The skirmishes represented a higher level of military activity between the two foes since a ceasefire went into effect last month and raised hopes of a lasting peace deal. President Trump declared the ceasefire over last week after Iran fired on ships heading through the Strait of Hormuz.

Now the two sides are locked in a stalemate over the strait, a waterway through which 20% of the world’s oil flowed before Iran effectively shut it down during the war. Trump administration officials have grown pessimistic about ongoing negotiations with Tehran and frustrated about Iran’s continued attacks on Hormuz shipping. On Friday, senior officials told reporters that a nuclear deal is increasingly unlikely and warned that there would be serious consequences if Iran didn’t guarantee safe passage of ships.

The White House wanted Iran to issue a statement declaring that the Strait of Hormuz is open and that it will stop attacking commercial vessels. Instead, the Revolutionary Guard declared the strait closed and took aim at yet another ship seeking to transit the waterway near the coast of Oman, a route that has been cleared and promoted by the U.S. military. (Source: wsj.com)


2. The Wall Street Journal:

For the Iranian regime, keeping a chokehold over the Strait of Hormuz has turned out to be more important than the tens of billions of dollars in sanctions relief from the Trump administration.

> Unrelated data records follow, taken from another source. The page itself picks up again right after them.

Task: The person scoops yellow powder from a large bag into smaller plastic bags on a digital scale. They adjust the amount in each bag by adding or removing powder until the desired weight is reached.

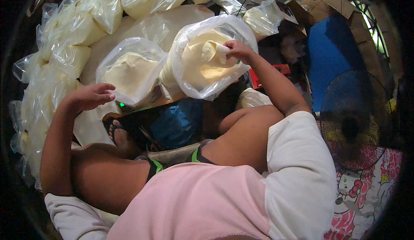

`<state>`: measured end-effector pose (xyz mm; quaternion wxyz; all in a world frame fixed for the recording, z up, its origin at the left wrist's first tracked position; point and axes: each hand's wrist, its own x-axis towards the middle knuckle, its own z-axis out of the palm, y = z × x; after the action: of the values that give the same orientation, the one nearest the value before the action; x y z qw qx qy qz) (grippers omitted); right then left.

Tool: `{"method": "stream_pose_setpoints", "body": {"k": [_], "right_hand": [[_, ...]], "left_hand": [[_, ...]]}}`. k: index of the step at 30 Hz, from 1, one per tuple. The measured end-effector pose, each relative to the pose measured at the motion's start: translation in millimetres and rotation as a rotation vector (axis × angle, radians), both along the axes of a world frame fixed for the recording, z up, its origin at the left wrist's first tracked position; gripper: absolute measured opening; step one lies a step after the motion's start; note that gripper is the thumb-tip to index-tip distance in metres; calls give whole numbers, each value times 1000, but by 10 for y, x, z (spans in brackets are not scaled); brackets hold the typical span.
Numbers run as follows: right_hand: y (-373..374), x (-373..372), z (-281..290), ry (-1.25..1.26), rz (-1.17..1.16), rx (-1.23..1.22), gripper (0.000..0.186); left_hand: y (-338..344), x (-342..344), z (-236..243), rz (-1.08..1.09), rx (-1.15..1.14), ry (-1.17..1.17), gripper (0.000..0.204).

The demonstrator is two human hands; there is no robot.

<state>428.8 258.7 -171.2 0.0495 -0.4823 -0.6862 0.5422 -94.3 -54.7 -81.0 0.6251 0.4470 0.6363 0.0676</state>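
My right hand (239,52) is closed around the end of a pale scoop (222,53). Cream-coloured powder clings to the scoop, which is over a large open plastic bag (176,56) part full of the same powder (194,69). Left of that bag, a smaller open clear bag (105,69) is heaped with pale powder (129,69). Just beside its near left edge, my left hand (92,97) is held with fingers stretched out and nothing in them. Beneath the smaller bag a small green light (122,104) glows; what it belongs to is mostly hidden.
Many filled clear bags (82,28) are piled along the left and far side. A red object (282,69) lies right of the large bag. Further right stand a blue panel (332,54), cardboard (334,0) and a fan (351,119). My bent legs (246,130) are close below the bags.
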Motion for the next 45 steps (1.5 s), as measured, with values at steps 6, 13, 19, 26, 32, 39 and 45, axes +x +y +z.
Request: {"method": "stream_pose_setpoints", "body": {"k": [6, 13, 19, 26, 32, 39, 45], "right_hand": [[23, 462, 225, 183, -160, -53, 41], [42, 557, 366, 324, -188, -85, 38], [-40, -64, 911, 303, -56, 15, 43], [-579, -1664, 1374, 81, 385, 860, 47], [-1684, -2822, 1152, -354, 870, 1729, 22], [-1683, -2796, 1028, -187, 888, 1977, 15], [-1549, -2514, 1247, 30, 713, 1712, 30]], "left_hand": [[24, 40, 102, -46, 22, 81, 66], [-49, -19, 25, -44, 92, 105, 66], [21, -142, -138, -135, 117, 98, 64], [0, 16, 124, -169, 99, 213, 62], [-61, -140, 46, -111, 21, 268, 75], [-139, -189, 21, -56, 27, 248, 73], [-330, -268, 44, -81, 55, 302, 66]]}}
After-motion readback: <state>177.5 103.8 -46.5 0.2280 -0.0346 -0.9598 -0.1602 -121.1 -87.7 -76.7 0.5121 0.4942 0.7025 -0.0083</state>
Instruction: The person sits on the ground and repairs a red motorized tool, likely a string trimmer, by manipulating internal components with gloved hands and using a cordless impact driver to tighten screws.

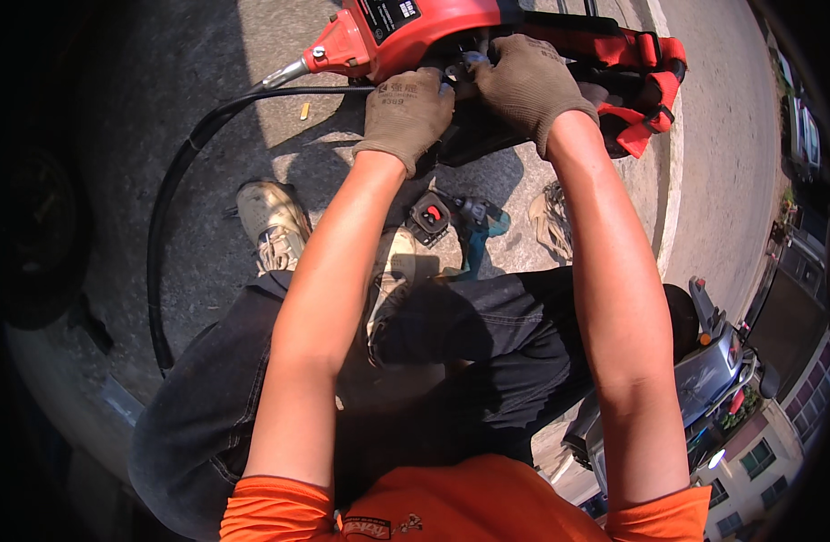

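A red-housed machine [437,36] with black straps and red webbing [654,113] lies at the top of the view, probably a backpack-type engine unit. From its left end juts a red cone with a metal tip [286,74]. My left hand [404,116], in a brown knit glove, is at the machine's lower side, with its fingers curled near small metal parts [455,72]. Just to the right, my right hand [534,83], gloved alike, is also closed against the same area. My fingertips are partly hidden, so what they pinch cannot be made out.
A black hose [166,208] loops down on the left. Between my feet and the machine lie a teal cordless power tool [476,221] with its battery end, and a crumpled pale cloth-like thing [550,224]. A scooter [708,379] stands at right; a dark tyre [35,235] is at left.
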The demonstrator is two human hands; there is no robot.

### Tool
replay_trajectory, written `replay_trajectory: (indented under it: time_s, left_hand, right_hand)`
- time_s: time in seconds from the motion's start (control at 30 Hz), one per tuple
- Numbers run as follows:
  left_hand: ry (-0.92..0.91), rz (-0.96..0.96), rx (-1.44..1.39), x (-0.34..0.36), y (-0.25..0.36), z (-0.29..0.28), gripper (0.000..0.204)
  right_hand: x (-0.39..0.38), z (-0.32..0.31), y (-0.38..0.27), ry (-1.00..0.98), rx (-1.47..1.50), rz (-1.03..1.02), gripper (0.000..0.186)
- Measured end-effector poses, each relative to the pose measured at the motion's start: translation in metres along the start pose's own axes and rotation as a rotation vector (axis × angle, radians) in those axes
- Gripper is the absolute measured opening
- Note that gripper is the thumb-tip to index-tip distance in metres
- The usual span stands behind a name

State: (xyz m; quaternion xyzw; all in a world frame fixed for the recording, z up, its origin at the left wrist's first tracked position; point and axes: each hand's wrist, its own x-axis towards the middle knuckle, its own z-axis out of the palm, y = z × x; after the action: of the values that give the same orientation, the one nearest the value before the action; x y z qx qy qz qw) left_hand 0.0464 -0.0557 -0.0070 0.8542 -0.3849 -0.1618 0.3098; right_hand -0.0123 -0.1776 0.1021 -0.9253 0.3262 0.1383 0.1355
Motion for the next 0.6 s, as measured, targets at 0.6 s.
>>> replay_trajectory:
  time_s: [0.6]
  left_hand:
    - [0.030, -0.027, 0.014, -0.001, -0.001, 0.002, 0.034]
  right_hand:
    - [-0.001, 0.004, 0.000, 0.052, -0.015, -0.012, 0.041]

That is because Tehran is playing a long game. Iranian officials believe the country has finally emerged as a regional hegemon, after the U.S. and Israel failed to achieve their main goals in the war they unleashed in February. And, as long as Tehran cements this new status by securing permanent arrangements to control the vital waterway—and dominating the Persian Gulf economies along with it—then the rest, including American sanctions relief, will eventually follow.

“This is the only way: recognize the new Iranian order in the Strait of Hormuz,” warned Ebrahim Azizi, the head of the Iranian parliament’s national security commission. “The Strait of Hormuz will only open with ‘Iranian arrangements,’ not American threats,” added the parliament’s speaker and the lead negotiator with the U.S., Mohammad Bagher Ghalibaf.